--- The task ---
Scan the listing beneath this sentence. Report each line with the word "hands".

►

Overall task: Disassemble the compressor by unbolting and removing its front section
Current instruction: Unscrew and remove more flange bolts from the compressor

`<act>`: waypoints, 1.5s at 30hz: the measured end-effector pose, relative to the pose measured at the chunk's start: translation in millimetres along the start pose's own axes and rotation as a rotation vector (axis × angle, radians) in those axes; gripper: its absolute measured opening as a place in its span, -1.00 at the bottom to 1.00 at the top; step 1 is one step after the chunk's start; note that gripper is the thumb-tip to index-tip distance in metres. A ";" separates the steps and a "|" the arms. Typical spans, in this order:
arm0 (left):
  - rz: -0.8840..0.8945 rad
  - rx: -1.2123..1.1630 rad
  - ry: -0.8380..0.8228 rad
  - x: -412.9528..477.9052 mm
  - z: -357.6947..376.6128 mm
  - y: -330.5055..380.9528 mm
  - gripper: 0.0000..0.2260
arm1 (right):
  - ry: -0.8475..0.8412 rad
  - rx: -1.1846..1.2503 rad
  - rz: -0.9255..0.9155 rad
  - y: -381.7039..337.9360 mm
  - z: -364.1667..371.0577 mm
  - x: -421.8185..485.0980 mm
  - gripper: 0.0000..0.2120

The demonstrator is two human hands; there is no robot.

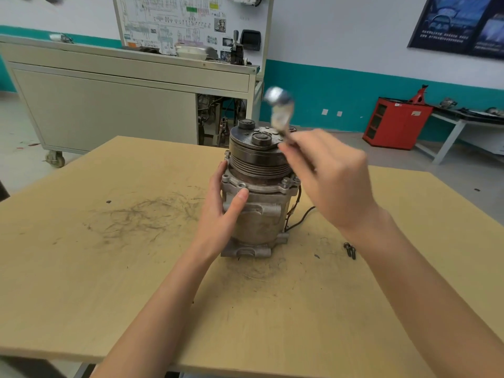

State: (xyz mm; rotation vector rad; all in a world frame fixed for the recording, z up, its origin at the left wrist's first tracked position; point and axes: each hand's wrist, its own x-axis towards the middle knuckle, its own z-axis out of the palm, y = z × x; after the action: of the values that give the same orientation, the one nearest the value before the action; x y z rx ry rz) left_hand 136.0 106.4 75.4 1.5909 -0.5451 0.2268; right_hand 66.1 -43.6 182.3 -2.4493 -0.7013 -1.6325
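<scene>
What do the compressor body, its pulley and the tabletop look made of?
Compressor body: probably cast aluminium, dull grey with a rough, grimy skin. Pulley: likely steel, dark, with grooved ribs and some rusty brown. Tabletop: wood or laminate board, pale tan, matte, scuffed with dark scratch marks.

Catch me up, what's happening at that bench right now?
A person has the compressor standing upright on the wooden table, pulley end up. The left hand steadies its body, while the right hand holds a ratchet wrench, blurred, raised above the pulley. Two loose bolts lie on the table to the right; the front section is still on.
</scene>
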 end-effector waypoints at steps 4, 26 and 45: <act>0.011 0.009 0.008 0.7 0.3 -0.8 -0.40 | -0.065 -0.176 -0.143 -11.8 14.6 -7.7 -0.72; -0.001 -0.046 -0.002 0.7 1.1 0.9 -0.33 | 0.042 0.492 0.103 6.9 15.5 -66.8 -0.82; -0.025 -0.042 -0.010 -1.1 0.0 2.9 -0.35 | -0.137 1.547 1.182 84.2 20.2 -25.0 -0.72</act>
State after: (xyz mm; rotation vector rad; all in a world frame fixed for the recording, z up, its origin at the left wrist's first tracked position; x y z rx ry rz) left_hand 133.7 106.6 77.4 1.5581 -0.5341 0.1870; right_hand 112.1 -119.1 164.6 -1.1975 -0.1733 -0.1572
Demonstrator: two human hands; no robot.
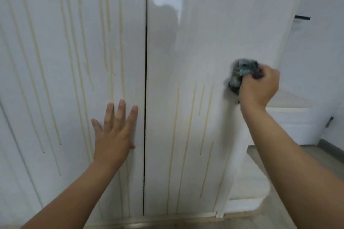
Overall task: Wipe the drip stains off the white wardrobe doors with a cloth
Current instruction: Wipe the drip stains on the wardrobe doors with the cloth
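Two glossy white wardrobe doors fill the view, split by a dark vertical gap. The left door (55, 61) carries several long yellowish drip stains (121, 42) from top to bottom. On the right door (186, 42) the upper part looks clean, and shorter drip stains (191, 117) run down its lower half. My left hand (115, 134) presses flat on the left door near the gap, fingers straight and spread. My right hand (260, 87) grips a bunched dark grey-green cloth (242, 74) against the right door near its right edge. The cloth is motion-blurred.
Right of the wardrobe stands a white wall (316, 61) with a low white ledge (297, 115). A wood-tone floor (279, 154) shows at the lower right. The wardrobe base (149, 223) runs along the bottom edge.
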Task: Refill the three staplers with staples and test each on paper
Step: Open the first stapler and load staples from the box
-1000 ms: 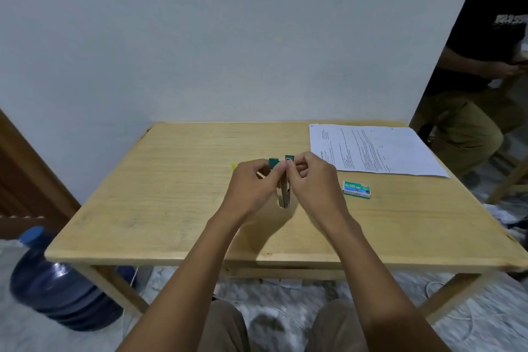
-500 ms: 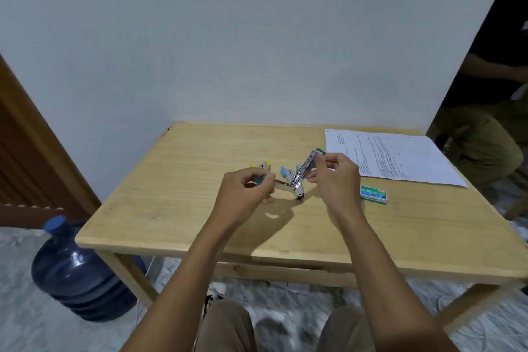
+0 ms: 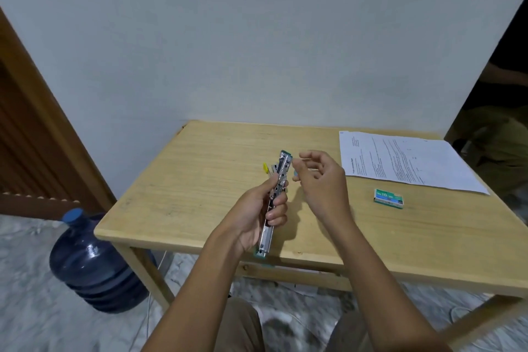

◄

--- Finished exercise ---
The demonstrator is two human hands; there is no robot.
Demonstrator: two human hands; no robot.

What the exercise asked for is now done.